Le dix août deux mille cinq, il fait une chaleur infernale au manoir. Le seul endroit où il reste encore un peu de fraîcheur, est la salle aux marbres. Je vais y prendre repos. Allongée à même le sol immaculé de blanc, je regarde les fresques du plafond. Les chérubins s’étalent avec grâce, dans leur paradis d’huiles et de peintures. Mon petit corps de femme bouge au rythme de ma respiration. Mes bruns cheveux moites et salés reposent sur le sol, autour de ma pâle figure. Il n’y a pas un souffle d’air, pas un bruit, dans la grande maison. Le silence possède l’espace.
Il s’approche, la langue pendante et le poil humide de transpiration. Le chien jaune s’arrête. Il est tout près de moi et me regarde. Ses grands yeux caramel me questionnent. « Viens lui dis-je ! Je suis toute aussi mouillée que toi. Tu ne risques pas de me gêner. » Nous dormons épuisés par cette chaleur caniculaire. L’un contre l’autre nos souffles se rejoignent, dans le calme paisible de l’après-midi.
Il tremble, se débat, il rêve mon chien jaune.

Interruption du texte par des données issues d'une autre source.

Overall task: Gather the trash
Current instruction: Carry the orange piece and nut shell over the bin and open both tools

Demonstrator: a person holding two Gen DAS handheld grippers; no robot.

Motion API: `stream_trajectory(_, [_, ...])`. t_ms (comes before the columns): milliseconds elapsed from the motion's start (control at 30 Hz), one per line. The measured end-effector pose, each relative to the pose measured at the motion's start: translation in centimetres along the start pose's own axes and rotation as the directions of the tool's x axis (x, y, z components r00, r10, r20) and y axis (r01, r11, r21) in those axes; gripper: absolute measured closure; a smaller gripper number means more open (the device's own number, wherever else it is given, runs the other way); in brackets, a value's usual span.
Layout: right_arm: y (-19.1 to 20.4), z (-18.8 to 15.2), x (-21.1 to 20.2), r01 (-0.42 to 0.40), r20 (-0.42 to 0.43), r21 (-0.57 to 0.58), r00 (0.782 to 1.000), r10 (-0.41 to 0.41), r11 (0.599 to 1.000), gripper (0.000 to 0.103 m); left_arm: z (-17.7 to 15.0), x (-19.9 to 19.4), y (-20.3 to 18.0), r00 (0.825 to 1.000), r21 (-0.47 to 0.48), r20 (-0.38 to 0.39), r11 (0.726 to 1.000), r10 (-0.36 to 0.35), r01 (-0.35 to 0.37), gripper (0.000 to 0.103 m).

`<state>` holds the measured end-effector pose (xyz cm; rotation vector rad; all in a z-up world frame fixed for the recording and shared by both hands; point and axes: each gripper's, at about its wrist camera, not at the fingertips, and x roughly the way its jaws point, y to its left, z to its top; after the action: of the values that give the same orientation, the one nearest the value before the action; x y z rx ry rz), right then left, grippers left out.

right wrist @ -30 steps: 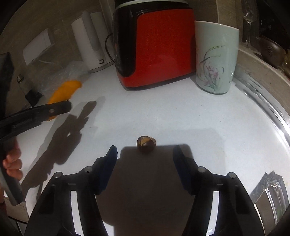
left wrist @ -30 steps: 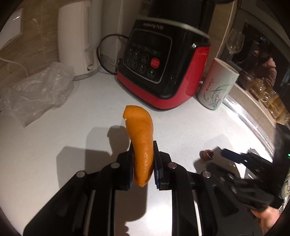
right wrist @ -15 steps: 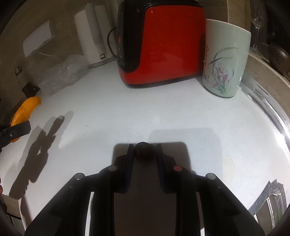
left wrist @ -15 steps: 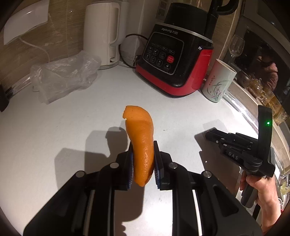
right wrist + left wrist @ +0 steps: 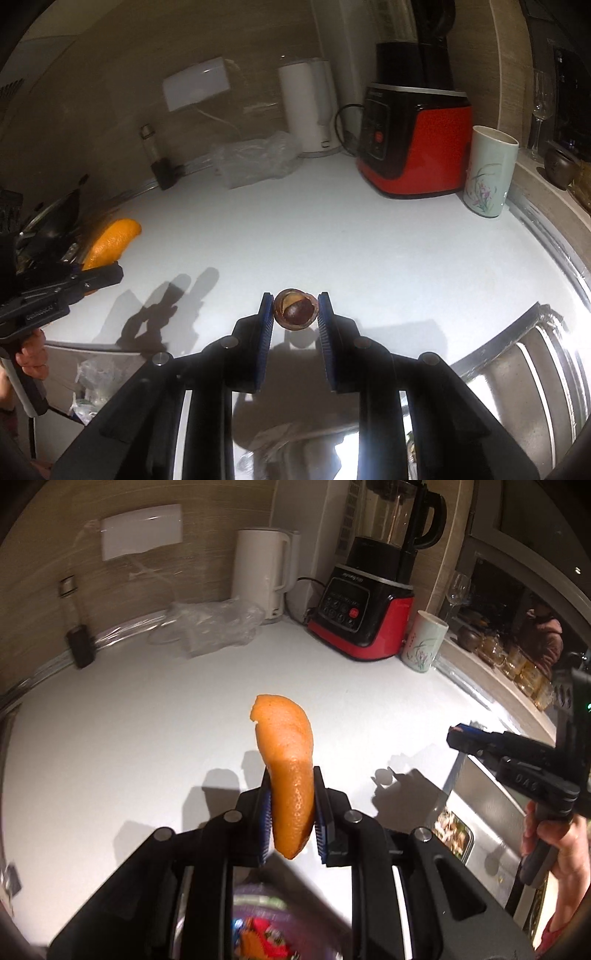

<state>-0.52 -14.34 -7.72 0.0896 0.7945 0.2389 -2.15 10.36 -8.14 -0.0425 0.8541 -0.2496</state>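
Now peel and shell between jaws

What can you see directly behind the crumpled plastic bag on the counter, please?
A white kettle stands just behind the plastic bag, by the wall. The bag overlaps the kettle's base, so whether they touch cannot be told.

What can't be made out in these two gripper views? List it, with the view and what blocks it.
- Left wrist view: the container under the left gripper is blurred and covered by the gripper body; its contents are unreadable.
- Left wrist view: the lower end of the orange peel sits between the pads, partly hidden.
- Right wrist view: what the small brown shell in the right gripper is cannot be told.
- Right wrist view: the sink interior is glare and reflection.
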Motion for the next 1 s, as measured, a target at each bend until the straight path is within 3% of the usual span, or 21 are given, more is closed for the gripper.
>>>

Il me réveille. L’écume pend à l’une de ses babines. Je souris de sa bêtise. Et puis de la mienne. Il rêve et alors je ne vois pas ce qu’il y a d’amusant. Moi je rêve aussi non ? Quelque chose longe les murs blancs de la salle aux marbres. Ce sont les rayons du crépuscule, il est tard. Je me lève et le chien jaune rêve toujours. L’extérieur m’appelle ! La nature est calme est fraîche, je dois sortir.
Au dehors le soleil explose tel un cœur rougeoyant ! La beauté de l’instant me donne le vertige. J’ai encore oublié de déjeuner ! Aucune importance j’ai besoin de me ressourcer. Retrouver mes marques animales, dans ce monde végétal. Je marche. Mes pieds nus et fins écrasent l’herbe du jardin. Il fait si doux. Derrière il y a cette femme. Cette inconnue qui veille chaque soir sous le vieux tilleul. Il n’y a que moi qui la vois. Je lui tourne le dos et me dirige vers le sous-bois.

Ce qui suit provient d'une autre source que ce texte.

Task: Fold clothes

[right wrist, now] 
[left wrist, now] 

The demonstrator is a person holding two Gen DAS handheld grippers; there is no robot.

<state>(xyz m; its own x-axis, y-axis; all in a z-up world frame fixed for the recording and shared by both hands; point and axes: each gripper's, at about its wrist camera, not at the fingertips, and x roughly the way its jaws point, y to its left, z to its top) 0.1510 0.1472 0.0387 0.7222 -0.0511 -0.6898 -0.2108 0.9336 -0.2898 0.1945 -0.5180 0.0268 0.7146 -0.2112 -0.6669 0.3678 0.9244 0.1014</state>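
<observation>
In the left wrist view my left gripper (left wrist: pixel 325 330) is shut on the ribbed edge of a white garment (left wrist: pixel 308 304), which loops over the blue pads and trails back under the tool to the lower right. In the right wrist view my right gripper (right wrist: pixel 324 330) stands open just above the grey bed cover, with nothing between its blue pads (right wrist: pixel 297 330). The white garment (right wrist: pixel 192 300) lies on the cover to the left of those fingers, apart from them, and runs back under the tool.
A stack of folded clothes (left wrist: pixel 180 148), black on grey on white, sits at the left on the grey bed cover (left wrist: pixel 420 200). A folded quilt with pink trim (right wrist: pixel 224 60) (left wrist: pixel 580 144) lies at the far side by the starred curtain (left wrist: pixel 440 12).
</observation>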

Les dernières feuilles de l’automne craquent joyeusement à chacun de mes pas. La terre de la forêt est sombre et chaude, c’est agréable. Et puis mon obscur instinct ressent son aura. Il est là ce pouvoir maudit et ancien ! Il rôde tel un prédateur dans l’air du soir ! Un instant j’écoute sa musique maléfique. Mon besoin animal reprend rapidement le dessus. La nature m’appelle.
Ce parfum enivrant, si sucré et si doux à la fois. Il est comme la proie, que je deviens inconsciemment ! Je repousse cette idée, comme celle de la peur ! On ne peut craindre la nature dans la forêt, comme une araignée dans une maison. Ce goût, ce parfum vite, ne plus réfléchir. Enfin je les trouve au pied du chêne. Ses demoiselles si fragiles, au violet d’une fleur. A pleines mains je les arrache ! Je les colle à ma figure brûlante, je les respire plusieurs fois ! Ça y est la fièvre est passée. Mais pas la présence !
Elle se retourne, il la domine de tout son être. Dans son innocent regard on peut lire horreur ! Elle est prise au piège ! Sur ses lèvres de satin se lit défi, c’est le vampire. Il se met à genoux pour être à la hauteur de l’adolescente. Ses longs cheveux englobent son visage, tel un voile mystérieux. Etrangement, ils ont gardé la blondeur de l’enfance. Il laisse ses longs doigts pâles, s’approcher de la jeune fille. Il veut la toucher. Celle-ci crie, recule. Elle refuse ce contact ! Les violettes referment leurs sombres corolles, l’obscurité devient fatale.